O que Sustenta uma Civilização — História da Civilização
Chamo civilização à forma de vida coletiva que sustenta e estimula a invenção cultural. Ela se ergue sobre quatro alicerces que se entrelaçam: a capacidade de prover economicamente, a montagem de uma organização política operante, o enraizamento de tradições morais e a busca deliberada do saber e das artes. Esse edifício só se levanta quando cessam o desgoverno e o medo; uma vez contida a insegurança, curiosidade e engenhosidade ficam à solta, e o ser humano, movido por impulso natural, se lança a compreender e a embelezar a existência.

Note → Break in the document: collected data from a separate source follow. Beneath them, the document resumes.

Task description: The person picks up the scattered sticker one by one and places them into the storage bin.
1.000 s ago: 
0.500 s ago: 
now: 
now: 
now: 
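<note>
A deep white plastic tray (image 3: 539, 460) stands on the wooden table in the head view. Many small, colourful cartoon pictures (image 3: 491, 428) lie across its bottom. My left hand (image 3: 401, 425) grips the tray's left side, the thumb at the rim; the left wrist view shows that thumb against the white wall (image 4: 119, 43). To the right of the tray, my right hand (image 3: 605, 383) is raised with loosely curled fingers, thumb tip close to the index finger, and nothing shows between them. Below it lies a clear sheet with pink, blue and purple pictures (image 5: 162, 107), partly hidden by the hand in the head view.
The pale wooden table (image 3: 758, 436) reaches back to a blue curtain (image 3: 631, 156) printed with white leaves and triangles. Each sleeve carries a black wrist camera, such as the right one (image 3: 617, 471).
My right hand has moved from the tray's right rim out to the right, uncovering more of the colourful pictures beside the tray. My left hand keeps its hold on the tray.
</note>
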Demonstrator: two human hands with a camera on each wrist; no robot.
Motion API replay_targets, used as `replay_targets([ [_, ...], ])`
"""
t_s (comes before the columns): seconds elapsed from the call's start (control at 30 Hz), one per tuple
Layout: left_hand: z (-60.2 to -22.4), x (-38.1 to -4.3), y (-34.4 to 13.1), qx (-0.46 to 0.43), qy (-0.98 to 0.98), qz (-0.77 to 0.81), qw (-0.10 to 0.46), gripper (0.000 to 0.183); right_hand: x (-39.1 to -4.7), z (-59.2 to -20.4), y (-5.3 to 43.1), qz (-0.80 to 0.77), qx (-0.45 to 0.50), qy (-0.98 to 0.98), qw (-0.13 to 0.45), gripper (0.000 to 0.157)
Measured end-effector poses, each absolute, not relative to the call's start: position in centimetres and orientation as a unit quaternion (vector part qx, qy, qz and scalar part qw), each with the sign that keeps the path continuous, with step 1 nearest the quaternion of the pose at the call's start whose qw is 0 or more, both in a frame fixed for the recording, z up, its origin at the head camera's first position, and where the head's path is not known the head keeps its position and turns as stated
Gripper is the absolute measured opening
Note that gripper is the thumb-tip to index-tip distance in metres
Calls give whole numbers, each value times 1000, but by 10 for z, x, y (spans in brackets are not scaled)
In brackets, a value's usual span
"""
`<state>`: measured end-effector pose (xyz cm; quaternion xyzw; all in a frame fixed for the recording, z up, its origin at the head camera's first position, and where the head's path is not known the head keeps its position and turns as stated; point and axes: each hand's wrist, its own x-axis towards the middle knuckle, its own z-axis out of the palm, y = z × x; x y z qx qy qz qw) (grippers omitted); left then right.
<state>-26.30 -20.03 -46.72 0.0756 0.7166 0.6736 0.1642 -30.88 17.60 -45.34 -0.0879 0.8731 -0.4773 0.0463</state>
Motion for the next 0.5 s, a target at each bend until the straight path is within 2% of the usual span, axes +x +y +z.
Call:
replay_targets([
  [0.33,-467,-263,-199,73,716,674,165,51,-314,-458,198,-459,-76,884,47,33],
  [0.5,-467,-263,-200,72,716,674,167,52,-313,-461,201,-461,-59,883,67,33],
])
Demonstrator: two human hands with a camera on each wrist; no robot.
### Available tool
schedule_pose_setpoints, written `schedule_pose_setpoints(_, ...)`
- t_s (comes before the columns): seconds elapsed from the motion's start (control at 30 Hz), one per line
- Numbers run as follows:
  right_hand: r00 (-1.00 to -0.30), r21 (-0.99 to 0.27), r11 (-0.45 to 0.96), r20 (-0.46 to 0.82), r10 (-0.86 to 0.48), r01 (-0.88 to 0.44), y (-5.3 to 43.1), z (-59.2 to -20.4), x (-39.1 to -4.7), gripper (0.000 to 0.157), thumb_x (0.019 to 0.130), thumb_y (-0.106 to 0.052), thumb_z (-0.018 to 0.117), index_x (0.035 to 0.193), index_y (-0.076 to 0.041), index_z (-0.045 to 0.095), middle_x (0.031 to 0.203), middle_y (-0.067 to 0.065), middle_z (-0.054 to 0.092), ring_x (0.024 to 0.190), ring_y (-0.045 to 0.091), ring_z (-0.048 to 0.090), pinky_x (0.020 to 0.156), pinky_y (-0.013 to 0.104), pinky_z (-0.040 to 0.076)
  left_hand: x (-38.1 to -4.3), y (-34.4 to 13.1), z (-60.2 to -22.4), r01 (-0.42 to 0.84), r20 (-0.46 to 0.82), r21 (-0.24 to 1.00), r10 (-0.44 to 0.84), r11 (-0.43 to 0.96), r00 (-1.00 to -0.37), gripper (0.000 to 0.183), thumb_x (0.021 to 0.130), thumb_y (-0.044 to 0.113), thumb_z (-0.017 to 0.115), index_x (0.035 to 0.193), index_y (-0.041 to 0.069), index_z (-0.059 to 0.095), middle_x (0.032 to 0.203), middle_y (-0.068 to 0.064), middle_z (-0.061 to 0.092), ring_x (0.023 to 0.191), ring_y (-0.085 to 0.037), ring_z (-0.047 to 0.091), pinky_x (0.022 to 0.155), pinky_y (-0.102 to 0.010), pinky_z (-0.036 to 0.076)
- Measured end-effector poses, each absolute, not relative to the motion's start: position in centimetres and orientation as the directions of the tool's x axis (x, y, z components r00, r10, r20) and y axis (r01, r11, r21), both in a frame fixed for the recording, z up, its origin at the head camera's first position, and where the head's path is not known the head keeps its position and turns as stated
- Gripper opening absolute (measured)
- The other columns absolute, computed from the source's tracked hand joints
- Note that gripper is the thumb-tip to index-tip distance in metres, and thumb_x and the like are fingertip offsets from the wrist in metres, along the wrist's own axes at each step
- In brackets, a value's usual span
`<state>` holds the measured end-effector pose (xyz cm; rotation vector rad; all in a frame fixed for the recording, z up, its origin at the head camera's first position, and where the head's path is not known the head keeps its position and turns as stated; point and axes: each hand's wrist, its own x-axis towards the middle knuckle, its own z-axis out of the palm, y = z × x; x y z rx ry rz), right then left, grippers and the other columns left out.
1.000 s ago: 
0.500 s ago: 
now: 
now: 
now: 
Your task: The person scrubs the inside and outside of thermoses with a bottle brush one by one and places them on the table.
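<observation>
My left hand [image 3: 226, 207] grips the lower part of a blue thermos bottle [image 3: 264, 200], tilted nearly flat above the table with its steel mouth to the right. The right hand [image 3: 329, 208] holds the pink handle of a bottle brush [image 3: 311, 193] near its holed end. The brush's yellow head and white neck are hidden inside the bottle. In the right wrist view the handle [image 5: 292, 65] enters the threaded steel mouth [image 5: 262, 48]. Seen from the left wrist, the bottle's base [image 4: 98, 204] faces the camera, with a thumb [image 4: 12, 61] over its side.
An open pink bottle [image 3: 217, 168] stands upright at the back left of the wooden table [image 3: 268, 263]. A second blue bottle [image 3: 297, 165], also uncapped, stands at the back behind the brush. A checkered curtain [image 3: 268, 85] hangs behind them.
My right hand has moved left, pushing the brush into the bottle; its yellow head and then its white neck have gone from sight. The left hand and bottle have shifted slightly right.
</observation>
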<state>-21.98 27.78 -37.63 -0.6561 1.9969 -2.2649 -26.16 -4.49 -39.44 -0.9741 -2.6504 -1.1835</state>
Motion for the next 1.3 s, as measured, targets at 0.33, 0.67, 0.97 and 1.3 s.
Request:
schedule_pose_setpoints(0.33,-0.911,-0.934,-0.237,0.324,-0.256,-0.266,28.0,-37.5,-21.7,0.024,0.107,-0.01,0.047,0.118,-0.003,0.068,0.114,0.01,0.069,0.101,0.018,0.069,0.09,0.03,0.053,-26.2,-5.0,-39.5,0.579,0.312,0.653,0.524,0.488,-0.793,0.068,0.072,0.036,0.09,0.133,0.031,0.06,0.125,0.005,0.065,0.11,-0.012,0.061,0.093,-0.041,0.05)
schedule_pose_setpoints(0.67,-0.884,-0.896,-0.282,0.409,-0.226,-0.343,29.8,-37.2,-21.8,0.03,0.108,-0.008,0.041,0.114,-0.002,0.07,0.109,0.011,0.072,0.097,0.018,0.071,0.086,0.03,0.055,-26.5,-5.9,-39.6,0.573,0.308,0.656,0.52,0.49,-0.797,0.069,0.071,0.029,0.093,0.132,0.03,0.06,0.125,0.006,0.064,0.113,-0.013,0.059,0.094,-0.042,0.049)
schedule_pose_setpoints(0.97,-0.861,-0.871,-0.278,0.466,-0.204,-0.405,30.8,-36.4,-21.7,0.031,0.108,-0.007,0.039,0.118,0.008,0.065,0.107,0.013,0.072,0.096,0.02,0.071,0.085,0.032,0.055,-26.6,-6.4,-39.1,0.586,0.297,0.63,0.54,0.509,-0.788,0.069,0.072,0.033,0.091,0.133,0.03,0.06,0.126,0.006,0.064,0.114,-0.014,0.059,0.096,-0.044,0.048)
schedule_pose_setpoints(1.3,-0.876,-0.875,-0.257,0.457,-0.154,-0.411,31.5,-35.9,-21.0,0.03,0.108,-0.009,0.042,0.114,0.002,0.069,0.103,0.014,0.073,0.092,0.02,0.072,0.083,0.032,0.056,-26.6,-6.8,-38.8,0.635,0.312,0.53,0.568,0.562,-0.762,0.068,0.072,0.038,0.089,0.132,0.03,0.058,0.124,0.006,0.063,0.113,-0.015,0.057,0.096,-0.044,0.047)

Há condicionantes que podem favorecer ou travar esse processo. O primeiro é de ordem geológica: a civilização é uma pausa entre glaciações; o gelo pode retomar a marcha, cobrir de pedra e gelo o que fabricamos e estreitar a vida a um canto do planeta; e o “espírito” dos terremotos — em cujas concessões erguemos as cidades — pode, com um simples sobressalto, arrasá-las sem cerimônia. O segundo é geográfico: o calor das faixas tropicais, com a multidão de parasitas que o acompanha, joga contra a civilidade; letargia, enfermidade e um amadurecimento seguido de decadência precoces canalizam as forças para urgências elementares — matar a fome e reproduzir — e minam o tempo livre que alimenta o jogo do espírito e das artes. A chuva é determinante, porque a água — ainda mais que a luz — é o meio próprio da vida; o capricho do clima pode condenar à secura regiões que já foram império e indústria, como Nínive e Babilônia, ou projetar súbita força e riqueza em cidades aparentemente fora das grandes artérias de transporte e comunicação, como tantas da Grã-Bretanha ou da enseada de Puget Sound. Onde o solo oferece alimento ou minério, onde os rios facilitam a troca, onde o recorte do litoral provê abrigos naturais a uma frota mercante e, sobretudo, onde um povo se coloca na estrada principal do comércio mundial — Atenas e Cartago, Florença e Veneza vêm à mente — a geografia, embora não crie sozinha a civilização, sorri para ela e a alimenta.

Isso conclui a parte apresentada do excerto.